--- What is expected ---
With the pictures set aside, write out all of the data exactly as it stands.

--------------------------------------------------

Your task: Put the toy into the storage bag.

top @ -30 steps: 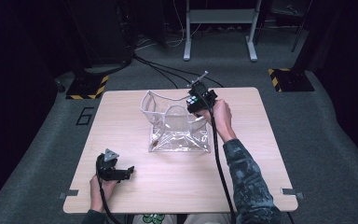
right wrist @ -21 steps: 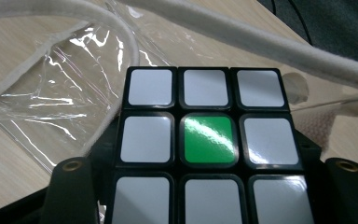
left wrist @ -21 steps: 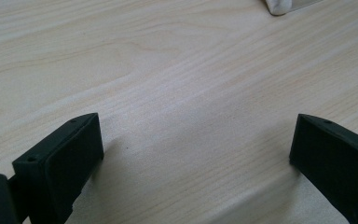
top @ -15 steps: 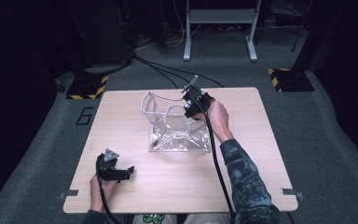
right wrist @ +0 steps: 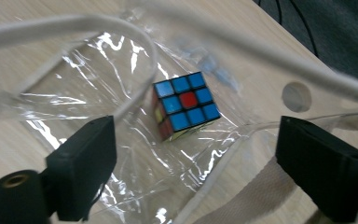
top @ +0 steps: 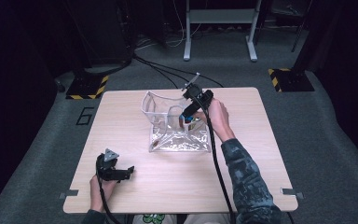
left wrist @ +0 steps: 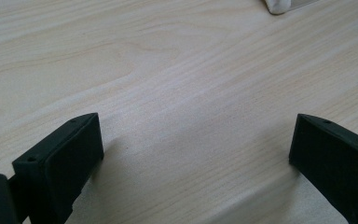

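Note:
A clear plastic bag [top: 177, 135] with white straps stands open in the middle of the wooden table [top: 261, 158]. My right gripper [top: 186, 116] hangs over its mouth, pointing down into it. In the right gripper view a mostly blue puzzle cube [right wrist: 186, 105] lies on the bag's floor, past the right gripper [right wrist: 196, 158] and free of both pads. Those jaws have just been opening and stand wide apart, with nothing pressed between them. My left gripper [top: 122, 172] rests open on the table at the front left, and the left gripper [left wrist: 196, 154] has bare wood between its jaws.
White straps [right wrist: 256, 200] and a cord loop [right wrist: 74, 23] of the bag cross the right gripper view. A round hole [right wrist: 296, 96] shows in the tabletop beyond the bag. Cables [top: 168, 74] and a metal stand [top: 219, 28] lie on the floor behind the table.
The right hand has shifted slightly over the bag's mouth. The left gripper has stayed where it was.

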`<state>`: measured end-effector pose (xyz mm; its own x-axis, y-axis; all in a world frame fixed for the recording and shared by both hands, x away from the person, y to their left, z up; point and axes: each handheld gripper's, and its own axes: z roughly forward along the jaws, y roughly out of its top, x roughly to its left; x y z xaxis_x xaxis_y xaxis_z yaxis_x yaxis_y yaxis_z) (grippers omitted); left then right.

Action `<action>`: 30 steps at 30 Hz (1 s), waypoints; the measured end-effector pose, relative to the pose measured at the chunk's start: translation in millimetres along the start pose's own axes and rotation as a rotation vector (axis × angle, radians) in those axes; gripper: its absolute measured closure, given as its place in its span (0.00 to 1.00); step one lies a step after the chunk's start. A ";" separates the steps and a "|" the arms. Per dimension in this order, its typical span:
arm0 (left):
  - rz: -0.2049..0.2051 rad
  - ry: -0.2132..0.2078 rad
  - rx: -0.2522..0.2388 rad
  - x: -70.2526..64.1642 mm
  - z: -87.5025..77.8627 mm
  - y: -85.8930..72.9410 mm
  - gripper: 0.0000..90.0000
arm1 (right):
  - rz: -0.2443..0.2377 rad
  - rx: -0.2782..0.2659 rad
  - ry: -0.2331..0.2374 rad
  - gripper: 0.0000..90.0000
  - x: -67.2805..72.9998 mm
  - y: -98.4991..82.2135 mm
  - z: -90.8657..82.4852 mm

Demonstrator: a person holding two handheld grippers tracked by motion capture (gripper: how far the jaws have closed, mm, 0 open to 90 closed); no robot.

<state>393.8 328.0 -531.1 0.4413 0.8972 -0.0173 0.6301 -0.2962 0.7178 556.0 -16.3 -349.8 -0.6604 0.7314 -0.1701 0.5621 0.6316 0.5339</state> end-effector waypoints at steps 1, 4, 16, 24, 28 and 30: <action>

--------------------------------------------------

--- Solution to the problem ---
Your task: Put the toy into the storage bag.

top @ -30 steps: 
right wrist @ -21 steps: 
left wrist @ -21 steps: 
top @ -15 steps: 
right wrist @ +0 steps: 
top @ +0 steps: 
left wrist @ +0 steps: 

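Note:
A clear plastic bag [top: 177, 135] with white straps stands open in the middle of the wooden table [top: 261, 158]. My right gripper [top: 186, 116] hangs over its mouth, pointing down into it. In the right gripper view a mostly blue puzzle cube [right wrist: 186, 105] lies on the bag's floor, past the right gripper [right wrist: 196, 158] and free of both pads. Those jaws have just been opening and stand wide apart, with nothing pressed between them. My left gripper [top: 122, 172] rests open on the table at the front left, and the left gripper [left wrist: 196, 154] has bare wood between its jaws.
White straps [right wrist: 256, 200] and a cord loop [right wrist: 74, 23] of the bag cross the right gripper view. A round hole [right wrist: 296, 96] shows in the tabletop beyond the bag. Cables [top: 168, 74] and a metal stand [top: 219, 28] lie on the floor behind the table.
The right hand has shifted slightly over the bag's mouth. The left gripper has stayed where it was.
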
`<state>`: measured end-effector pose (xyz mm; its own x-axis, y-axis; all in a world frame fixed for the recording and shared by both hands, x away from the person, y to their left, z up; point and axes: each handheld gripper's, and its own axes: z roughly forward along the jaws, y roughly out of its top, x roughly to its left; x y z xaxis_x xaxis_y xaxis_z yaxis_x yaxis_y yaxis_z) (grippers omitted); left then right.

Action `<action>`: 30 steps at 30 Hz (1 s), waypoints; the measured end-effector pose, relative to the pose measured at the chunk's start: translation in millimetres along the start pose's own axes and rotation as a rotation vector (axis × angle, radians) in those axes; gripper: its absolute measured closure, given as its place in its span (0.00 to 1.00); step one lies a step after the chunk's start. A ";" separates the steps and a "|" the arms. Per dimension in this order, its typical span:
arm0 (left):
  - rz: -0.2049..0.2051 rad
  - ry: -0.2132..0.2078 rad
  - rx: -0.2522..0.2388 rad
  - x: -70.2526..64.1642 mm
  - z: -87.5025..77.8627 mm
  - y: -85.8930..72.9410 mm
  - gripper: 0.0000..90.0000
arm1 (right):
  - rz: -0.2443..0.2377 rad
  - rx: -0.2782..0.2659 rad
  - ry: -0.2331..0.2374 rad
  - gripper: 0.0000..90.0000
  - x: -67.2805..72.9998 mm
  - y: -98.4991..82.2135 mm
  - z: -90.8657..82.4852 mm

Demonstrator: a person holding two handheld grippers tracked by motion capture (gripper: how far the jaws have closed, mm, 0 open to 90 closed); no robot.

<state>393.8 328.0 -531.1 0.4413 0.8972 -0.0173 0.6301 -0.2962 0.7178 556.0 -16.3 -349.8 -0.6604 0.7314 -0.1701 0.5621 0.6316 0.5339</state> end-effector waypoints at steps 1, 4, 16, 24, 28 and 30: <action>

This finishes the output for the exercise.